◆ What to produce
Every line of the entries below from the one containing "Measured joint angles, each" to the one containing "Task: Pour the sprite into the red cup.", both ends included, must be written out exactly. No other line belongs in the answer.
Segment Open
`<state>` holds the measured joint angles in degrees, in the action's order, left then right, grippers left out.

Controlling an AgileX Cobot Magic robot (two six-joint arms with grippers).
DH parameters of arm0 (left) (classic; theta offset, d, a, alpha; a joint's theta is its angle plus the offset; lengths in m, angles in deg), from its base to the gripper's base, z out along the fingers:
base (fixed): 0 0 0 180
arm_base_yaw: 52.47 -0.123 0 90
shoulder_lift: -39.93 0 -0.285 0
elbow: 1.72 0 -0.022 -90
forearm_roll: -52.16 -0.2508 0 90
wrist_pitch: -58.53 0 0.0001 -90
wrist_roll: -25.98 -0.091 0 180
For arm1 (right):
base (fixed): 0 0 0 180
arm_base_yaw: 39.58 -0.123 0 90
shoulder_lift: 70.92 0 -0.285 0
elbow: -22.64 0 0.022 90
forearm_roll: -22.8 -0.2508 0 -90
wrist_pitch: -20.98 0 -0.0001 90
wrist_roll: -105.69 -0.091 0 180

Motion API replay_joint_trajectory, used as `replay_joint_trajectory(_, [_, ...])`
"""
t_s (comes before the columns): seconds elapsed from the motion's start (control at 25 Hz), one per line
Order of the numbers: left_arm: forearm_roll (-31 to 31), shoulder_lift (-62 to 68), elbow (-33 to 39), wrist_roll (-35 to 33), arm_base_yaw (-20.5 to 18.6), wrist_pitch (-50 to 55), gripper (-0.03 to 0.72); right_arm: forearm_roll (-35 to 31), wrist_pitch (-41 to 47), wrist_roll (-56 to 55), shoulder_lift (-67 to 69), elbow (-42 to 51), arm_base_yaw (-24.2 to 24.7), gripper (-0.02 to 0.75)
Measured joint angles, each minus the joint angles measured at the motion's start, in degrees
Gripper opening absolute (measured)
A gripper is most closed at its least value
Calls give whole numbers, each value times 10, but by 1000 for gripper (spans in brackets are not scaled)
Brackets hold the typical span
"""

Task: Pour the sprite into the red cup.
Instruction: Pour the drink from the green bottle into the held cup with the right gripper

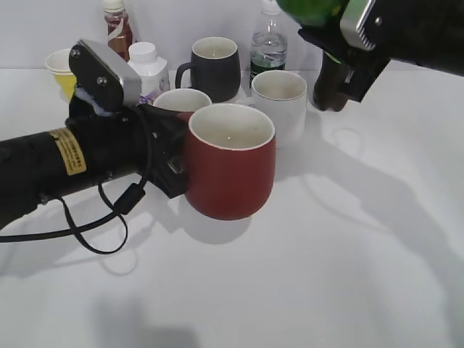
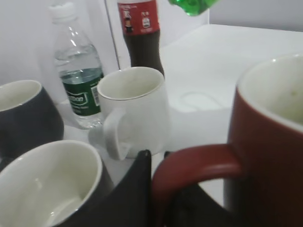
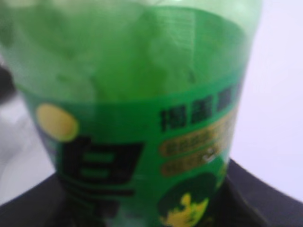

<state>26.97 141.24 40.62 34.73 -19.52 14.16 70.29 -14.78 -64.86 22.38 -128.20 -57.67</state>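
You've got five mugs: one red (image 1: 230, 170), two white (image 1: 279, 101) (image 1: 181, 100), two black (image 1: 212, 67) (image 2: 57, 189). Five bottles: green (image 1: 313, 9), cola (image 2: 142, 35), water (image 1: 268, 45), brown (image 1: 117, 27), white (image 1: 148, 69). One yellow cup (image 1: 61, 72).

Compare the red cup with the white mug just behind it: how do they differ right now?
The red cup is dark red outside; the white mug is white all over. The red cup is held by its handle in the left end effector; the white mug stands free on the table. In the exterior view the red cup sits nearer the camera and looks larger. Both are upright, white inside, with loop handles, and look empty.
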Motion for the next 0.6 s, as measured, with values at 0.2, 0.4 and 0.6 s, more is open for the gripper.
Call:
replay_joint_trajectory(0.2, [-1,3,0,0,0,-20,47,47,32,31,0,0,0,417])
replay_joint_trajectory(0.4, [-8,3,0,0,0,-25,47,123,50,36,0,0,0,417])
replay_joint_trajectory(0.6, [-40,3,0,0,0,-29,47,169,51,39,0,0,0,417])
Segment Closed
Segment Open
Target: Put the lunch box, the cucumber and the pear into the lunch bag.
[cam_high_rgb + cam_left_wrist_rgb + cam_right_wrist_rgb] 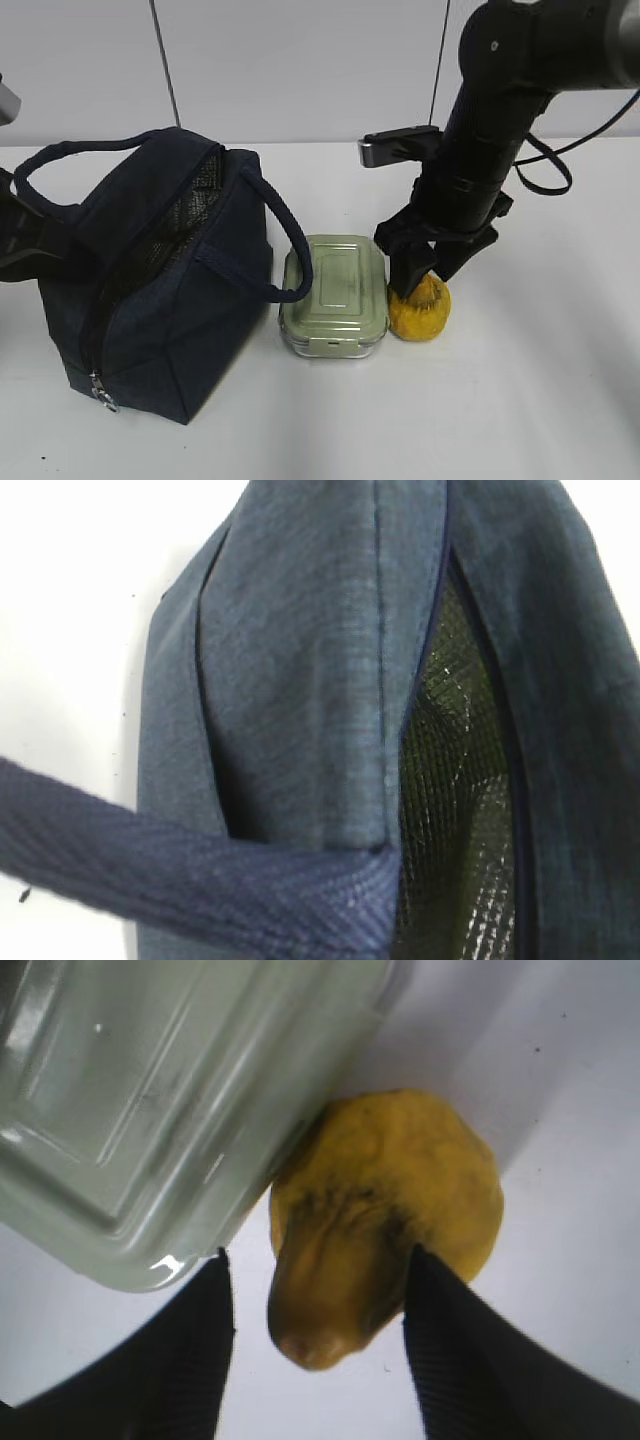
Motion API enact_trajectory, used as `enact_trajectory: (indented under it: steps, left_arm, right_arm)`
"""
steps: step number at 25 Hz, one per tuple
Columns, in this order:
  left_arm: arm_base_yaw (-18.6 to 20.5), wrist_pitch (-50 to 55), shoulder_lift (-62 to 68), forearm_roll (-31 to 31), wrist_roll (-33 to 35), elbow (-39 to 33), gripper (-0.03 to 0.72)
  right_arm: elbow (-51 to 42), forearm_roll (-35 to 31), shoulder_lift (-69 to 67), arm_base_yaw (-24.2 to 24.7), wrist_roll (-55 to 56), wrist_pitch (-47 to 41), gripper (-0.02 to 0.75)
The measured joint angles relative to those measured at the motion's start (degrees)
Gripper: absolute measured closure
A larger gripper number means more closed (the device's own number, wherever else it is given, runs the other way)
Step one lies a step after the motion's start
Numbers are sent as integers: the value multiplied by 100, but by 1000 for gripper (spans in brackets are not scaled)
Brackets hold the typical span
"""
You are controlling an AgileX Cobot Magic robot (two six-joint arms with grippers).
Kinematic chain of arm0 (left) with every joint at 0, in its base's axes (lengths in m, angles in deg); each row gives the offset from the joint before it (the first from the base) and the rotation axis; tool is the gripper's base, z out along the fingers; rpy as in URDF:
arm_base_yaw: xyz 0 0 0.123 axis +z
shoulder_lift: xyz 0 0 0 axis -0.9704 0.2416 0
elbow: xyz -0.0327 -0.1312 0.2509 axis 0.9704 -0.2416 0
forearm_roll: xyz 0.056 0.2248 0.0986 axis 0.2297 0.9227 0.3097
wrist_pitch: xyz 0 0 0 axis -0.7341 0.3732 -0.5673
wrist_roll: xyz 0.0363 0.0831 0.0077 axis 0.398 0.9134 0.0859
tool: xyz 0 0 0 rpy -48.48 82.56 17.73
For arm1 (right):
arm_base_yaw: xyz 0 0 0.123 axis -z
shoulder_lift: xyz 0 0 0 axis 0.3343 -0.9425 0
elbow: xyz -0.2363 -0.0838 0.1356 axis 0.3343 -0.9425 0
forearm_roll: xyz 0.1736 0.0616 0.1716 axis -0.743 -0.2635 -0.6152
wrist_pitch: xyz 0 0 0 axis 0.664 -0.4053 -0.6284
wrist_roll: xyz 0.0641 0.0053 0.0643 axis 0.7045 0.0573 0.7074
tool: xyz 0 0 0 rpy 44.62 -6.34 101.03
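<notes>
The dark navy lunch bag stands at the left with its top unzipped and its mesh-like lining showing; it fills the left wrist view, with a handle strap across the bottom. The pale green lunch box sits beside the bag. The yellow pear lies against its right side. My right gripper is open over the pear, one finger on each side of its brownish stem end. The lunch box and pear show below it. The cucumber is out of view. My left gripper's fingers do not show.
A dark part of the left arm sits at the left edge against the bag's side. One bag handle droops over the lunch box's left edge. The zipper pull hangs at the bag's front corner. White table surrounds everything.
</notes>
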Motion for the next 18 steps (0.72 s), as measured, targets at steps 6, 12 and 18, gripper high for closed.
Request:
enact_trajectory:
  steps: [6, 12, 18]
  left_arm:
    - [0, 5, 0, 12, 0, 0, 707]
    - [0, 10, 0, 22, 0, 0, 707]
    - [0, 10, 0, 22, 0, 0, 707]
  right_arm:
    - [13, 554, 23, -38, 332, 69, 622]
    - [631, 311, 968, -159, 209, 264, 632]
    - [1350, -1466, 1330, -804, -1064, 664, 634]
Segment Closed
◆ Answer to this exercise
Measured joint angles, each minus the joint angles measured at the motion's start, in degrees
Gripper opening absolute (measured)
A gripper is most closed at its least value
Calls give whole numbers, each value times 10, but by 1000 for gripper (spans in brackets are not scaled)
Brackets hold the typical span
"""

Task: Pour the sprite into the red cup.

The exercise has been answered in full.